» PROMPT
For this listing, the lines between the one holding "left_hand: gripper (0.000" and the one holding "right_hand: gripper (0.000", inclusive, must be set down exactly.

********

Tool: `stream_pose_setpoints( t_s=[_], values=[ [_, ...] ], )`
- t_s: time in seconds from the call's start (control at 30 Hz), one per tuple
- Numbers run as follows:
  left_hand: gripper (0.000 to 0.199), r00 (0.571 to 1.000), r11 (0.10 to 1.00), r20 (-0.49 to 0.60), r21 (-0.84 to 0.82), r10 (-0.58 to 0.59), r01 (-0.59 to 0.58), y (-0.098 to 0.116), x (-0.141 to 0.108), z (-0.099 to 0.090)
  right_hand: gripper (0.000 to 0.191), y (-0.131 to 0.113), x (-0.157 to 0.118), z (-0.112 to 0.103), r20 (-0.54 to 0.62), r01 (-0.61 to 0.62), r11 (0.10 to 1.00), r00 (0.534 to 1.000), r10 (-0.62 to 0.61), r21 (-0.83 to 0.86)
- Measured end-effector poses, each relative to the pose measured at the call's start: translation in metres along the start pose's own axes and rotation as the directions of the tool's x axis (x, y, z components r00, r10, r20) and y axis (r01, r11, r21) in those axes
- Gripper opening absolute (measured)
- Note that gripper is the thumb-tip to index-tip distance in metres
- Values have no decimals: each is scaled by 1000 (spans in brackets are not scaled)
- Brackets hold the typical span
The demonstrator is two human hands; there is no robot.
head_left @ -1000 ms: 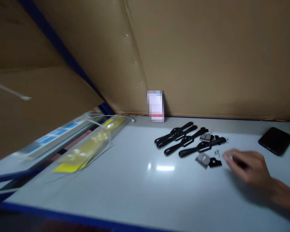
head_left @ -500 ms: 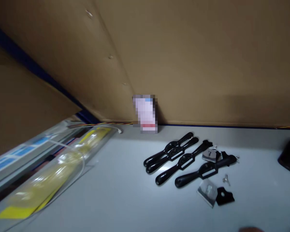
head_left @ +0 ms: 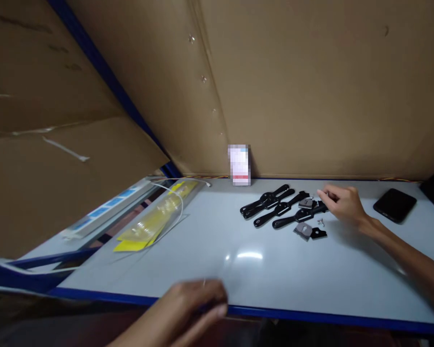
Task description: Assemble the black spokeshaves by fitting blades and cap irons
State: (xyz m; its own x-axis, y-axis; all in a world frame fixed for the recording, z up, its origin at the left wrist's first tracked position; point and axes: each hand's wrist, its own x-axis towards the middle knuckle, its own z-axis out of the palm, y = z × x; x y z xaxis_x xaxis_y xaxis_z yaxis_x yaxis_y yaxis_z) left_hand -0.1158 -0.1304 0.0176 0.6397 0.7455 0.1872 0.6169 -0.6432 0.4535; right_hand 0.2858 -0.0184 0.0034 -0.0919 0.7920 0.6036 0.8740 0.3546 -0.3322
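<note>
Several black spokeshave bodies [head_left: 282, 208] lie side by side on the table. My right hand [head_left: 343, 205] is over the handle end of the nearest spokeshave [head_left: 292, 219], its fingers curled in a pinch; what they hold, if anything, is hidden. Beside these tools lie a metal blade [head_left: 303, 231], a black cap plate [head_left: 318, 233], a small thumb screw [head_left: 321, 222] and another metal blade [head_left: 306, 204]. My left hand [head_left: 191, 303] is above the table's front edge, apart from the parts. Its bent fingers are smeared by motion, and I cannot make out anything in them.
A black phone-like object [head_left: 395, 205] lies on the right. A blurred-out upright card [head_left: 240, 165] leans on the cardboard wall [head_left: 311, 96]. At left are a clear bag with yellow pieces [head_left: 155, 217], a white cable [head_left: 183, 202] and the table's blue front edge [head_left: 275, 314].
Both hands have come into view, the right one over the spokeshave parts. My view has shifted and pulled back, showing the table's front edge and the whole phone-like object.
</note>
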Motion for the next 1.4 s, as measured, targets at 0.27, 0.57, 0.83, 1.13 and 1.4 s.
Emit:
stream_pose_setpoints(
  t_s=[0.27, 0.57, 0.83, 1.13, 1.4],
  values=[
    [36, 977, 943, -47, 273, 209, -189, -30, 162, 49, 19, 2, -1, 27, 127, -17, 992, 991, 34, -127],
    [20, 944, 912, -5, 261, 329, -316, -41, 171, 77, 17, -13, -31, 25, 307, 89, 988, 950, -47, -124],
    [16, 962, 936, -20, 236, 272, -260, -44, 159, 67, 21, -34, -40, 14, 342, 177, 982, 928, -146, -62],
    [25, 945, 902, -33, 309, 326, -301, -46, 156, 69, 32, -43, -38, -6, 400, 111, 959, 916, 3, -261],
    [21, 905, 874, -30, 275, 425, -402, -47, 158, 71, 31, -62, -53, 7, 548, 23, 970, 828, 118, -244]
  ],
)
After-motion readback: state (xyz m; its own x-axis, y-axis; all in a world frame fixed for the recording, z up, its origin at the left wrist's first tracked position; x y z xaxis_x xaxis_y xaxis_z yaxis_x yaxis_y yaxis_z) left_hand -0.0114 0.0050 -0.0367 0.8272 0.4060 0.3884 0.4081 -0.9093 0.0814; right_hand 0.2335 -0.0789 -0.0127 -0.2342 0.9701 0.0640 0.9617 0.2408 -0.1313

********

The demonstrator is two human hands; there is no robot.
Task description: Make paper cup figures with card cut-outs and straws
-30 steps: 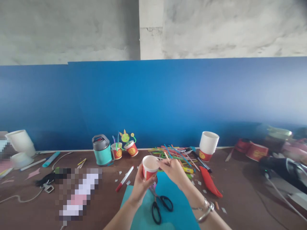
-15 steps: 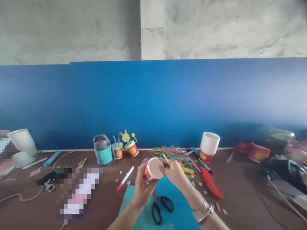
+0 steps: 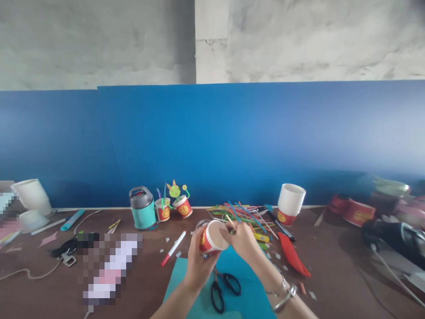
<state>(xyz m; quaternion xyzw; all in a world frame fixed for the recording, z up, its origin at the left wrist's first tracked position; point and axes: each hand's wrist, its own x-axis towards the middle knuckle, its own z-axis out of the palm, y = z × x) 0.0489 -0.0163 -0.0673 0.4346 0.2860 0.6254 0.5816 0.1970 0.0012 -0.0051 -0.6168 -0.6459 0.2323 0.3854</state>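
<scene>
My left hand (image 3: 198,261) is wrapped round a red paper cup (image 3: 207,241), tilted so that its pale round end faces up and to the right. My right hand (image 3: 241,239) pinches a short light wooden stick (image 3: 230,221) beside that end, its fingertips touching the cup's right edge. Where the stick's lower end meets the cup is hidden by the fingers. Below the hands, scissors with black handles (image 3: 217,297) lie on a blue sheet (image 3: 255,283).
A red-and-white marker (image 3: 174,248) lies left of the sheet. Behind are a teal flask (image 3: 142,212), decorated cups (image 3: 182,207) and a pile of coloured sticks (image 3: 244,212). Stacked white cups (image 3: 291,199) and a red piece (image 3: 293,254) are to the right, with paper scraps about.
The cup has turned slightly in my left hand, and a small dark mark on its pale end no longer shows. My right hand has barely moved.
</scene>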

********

» TASK RESPONSE
  left_hand: gripper (0.000 to 0.199), r00 (0.571 to 1.000), r11 (0.10 to 1.00), r20 (-0.49 to 0.60), r21 (-0.84 to 0.82), r10 (-0.58 to 0.59), r01 (-0.59 to 0.58), y (-0.098 to 0.116), x (-0.141 to 0.108), z (-0.099 to 0.090)
  right_hand: gripper (0.000 to 0.191), y (-0.131 to 0.113), x (-0.157 to 0.118), z (-0.112 to 0.103), r20 (-0.54 to 0.62), r01 (-0.61 to 0.62), r11 (0.10 to 1.00), r00 (0.534 to 1.000), r10 (-0.62 to 0.61), r21 (-0.83 to 0.86)

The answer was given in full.